Find f'(x) if f(x) = ln [x^8 (x+9)^2 (x^2 + 5)^4 ]

Thank you very much for your help.

f(x)=ln(abc)=lna + lnb + lnc

f'(x)=1/a da/dx + 1/b (db/dx) + 1/c (dc/dx)

Go for it.

THANK YOU SO MUCH! =)

To find the derivative of f(x), we will use the rules of differentiation.
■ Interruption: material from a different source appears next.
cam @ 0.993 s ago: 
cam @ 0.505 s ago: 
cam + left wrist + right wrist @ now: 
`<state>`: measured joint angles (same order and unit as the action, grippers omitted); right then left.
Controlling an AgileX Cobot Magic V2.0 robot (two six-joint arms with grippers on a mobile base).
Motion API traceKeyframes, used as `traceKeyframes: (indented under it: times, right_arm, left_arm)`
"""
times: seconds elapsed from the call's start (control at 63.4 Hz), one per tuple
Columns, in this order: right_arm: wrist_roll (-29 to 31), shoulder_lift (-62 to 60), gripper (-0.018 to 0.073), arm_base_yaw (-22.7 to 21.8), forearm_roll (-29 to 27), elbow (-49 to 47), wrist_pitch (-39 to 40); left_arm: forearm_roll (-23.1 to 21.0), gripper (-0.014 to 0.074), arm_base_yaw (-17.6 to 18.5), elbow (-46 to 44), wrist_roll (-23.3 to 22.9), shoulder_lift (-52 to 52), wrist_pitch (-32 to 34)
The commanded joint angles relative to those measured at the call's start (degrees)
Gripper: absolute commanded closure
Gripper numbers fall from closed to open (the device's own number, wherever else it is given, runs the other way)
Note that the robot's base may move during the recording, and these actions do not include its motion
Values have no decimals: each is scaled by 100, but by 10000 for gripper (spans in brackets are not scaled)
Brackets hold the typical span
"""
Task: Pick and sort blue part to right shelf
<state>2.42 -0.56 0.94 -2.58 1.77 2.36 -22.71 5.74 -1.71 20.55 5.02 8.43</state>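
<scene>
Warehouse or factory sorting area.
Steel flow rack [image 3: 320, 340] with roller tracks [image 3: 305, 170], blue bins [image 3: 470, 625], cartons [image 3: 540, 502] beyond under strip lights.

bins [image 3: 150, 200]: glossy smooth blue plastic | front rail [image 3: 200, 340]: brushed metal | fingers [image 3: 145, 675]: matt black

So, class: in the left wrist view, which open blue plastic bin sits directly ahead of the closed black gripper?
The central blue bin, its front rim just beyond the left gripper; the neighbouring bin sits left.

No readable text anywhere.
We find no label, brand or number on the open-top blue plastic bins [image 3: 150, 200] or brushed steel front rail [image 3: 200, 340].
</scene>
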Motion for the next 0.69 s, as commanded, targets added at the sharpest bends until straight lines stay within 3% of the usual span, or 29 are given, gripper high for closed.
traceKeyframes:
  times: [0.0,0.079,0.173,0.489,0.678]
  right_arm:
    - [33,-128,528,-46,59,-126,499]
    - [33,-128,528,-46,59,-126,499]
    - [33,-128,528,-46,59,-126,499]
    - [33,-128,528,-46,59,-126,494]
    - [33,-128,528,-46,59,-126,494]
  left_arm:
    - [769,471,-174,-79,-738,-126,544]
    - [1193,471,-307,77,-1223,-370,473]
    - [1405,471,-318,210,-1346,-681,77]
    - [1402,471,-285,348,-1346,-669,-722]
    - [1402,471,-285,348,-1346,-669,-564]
In this case, we will need to apply the product rule and the chain rule.

The product rule states that if you have two functions u(x) and v(x), the derivative of their product is given by (u'(x)v(x) + u(x)v'(x)).
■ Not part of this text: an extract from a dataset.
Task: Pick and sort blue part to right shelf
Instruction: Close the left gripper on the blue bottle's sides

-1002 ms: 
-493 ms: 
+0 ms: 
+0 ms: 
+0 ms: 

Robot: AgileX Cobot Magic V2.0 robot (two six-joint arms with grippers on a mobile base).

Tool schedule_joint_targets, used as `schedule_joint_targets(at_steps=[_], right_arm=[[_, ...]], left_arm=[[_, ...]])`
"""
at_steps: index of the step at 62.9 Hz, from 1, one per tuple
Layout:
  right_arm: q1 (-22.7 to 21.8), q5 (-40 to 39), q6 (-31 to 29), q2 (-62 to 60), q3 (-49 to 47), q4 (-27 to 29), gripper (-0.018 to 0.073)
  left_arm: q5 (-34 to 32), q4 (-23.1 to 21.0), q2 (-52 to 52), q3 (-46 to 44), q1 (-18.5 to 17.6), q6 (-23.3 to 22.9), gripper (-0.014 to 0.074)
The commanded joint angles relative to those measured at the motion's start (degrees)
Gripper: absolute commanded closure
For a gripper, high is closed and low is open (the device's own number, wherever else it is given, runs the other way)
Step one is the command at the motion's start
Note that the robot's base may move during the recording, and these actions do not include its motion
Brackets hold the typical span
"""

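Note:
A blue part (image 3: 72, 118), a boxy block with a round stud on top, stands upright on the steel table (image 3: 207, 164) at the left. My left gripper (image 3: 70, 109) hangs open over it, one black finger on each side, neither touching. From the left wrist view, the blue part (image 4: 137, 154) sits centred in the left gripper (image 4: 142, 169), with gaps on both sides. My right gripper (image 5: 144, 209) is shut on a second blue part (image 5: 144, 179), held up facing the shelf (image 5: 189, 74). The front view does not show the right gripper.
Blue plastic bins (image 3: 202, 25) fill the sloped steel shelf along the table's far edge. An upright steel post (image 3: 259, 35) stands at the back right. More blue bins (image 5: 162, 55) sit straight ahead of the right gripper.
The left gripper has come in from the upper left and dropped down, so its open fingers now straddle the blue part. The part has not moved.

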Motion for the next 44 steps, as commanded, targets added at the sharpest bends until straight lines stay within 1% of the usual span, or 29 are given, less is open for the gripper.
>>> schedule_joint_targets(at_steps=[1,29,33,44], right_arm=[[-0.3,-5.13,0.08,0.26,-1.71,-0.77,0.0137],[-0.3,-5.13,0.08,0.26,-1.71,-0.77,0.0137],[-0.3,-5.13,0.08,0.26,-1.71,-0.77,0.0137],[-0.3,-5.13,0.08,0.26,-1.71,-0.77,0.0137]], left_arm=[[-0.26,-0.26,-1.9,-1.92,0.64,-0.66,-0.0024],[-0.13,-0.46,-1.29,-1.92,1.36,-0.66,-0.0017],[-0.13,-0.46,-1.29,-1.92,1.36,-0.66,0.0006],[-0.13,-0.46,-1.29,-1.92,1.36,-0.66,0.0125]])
The chain rule states that if you have a composition of functions f(g(x)), the derivative is given by (f'(g(x)) * g'(x)).

Let's start by simplifying the expression inside the ln function:

f(x) = ln [x^8 (x+9)^2 (x^2 + 5)^4 ]

Using the product rule and the chain rule, we can find the derivative as follows:

f'(x) = [1/x^8 (x+9)^2 (x^2 + 5)^4 ] * [8x^7 (x+9)^2 (x^2 + 5)^4 ]
+ [x^8 (x+9)^2 (x^2 + 5)^4 ] * [2(x+9)(x^2 + 5)^4 ]
+ [x^8 (x+9)^2 (x^2 + 5)^4 ] * [4(x^2 + 5)^3 (2x)]

Simplifying further, we get:

f'(x) = 8x^7 (x+9)^2 (x^2 + 5)^4 / x^8 (x+9)^2 (x^2 + 5)^4
+ 2(x+9)(x^2 + 5)^4 / x^8 (x+9)^2 (x^2 + 5)^4
+ 4(x^2 + 5)^3 (2x) / x^8 (x+9)^2 (x^2 + 5)^4

Now, we can cancel out common factors:

f'(x) = 8x^7 (x+9)^2 (x^2 + 5)^4 / x^8 (x+9)^2 (x^2 + 5)^4
+ 2(x+9)(x^2 + 5)^4 / x^8 (x+9)^2 (x^2 + 5)^4
+ 4(x^2 + 5)^3 (2x) / x^8 (x+9)^2 (x^2 + 5)^4

After canceling out common factors, the final simplified answer is:

f'(x) = 8/x + 2/(x+9) + 8(x^2 + 5) / (x^3 (x+9))

Therefore, the derivative of f(x) is f'(x) = 8/x + 2/(x+9) + 8(x^2 + 5) / (x^3 (x+9)).

I hope this explanation was clear and helpful. Let me know if you have any further questions!